Your task:
Type out the data below in its entirety, exactly as given.

Data excerpt:
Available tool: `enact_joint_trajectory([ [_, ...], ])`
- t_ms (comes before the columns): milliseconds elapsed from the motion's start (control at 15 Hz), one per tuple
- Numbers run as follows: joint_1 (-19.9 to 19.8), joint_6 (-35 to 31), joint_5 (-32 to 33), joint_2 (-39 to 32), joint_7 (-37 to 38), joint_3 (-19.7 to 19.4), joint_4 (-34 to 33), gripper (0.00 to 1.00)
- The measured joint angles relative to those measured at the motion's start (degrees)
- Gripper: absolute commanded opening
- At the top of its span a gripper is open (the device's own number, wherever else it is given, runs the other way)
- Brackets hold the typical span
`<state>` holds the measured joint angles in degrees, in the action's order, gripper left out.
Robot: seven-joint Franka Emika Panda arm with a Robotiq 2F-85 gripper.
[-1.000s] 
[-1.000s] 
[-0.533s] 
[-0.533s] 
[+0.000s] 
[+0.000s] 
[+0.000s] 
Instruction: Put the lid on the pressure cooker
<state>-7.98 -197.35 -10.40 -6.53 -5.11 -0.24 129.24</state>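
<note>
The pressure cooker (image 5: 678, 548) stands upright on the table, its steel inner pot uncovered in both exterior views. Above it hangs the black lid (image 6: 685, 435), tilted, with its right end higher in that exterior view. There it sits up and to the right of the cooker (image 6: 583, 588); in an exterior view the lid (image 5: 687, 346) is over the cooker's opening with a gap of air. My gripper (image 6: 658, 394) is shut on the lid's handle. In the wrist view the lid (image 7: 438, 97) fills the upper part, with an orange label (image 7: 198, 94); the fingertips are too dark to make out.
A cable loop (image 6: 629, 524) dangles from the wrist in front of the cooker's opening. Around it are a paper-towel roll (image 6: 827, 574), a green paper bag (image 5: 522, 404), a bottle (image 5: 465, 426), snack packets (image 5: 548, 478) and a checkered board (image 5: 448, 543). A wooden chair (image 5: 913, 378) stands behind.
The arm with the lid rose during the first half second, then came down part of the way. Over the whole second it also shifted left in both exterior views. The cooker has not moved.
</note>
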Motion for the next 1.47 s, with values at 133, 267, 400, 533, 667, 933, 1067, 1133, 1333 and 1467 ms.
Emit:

Written answer:
Available tool: `enact_joint_trajectory([ [_, ...], ])`
- t_ms (comes before the columns): milliseconds elapsed from the motion's start (control at 15 Hz), one per tuple
- Numbers run as follows: joint_1 (-19.9 to 19.8), joint_6 (-35 to 31), joint_5 (-32 to 33), joint_2 (-39 to 32), joint_7 (-37 to 38), joint_3 (-19.7 to 19.4), joint_4 (-34 to 33), gripper (0.00 to 1.00)
- The measured joint angles relative to those measured at the motion's start (degrees)
- Gripper: absolute commanded opening
- At the top of its span a gripper is open (the device's own number, wherever else it is given, runs the other way)
- Brackets hold the typical span
`<state>` holds the measured joint angles in degrees, in the action's order, gripper left out.
Robot: seven-joint Franka Emika Panda arm with a Robotiq 2F-85 gripper.
[-1.000s] 
[-1.000s] 
[-0.533s] 
[-0.533s] 
[+0.000s] 
[+0.000s] 
[+0.000s] 
Instruction: Put the lid on the pressure cooker
<state>-7.98 -197.35 -10.40 -6.53 -5.11 -0.24 129.24</state>
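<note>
The pressure cooker (image 5: 678, 548) stands upright on the table, its steel inner pot uncovered in both exterior views. Above it hangs the black lid (image 6: 685, 435), tilted, with its right end higher in that exterior view. There it sits up and to the right of the cooker (image 6: 583, 588); in an exterior view the lid (image 5: 687, 346) is over the cooker's opening with a gap of air. My gripper (image 6: 658, 394) is shut on the lid's handle. In the wrist view the lid (image 7: 438, 97) fills the upper part, with an orange label (image 7: 198, 94); the fingertips are too dark to make out.
A cable loop (image 6: 629, 524) dangles from the wrist in front of the cooker's opening. Around it are a paper-towel roll (image 6: 827, 574), a green paper bag (image 5: 522, 404), a bottle (image 5: 465, 426), snack packets (image 5: 548, 478) and a checkered board (image 5: 448, 543). A wooden chair (image 5: 913, 378) stands behind.
The arm with the lid rose during the first half second, then came down part of the way. Over the whole second it also shifted left in both exterior views. The cooker has not moved.
</note>
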Motion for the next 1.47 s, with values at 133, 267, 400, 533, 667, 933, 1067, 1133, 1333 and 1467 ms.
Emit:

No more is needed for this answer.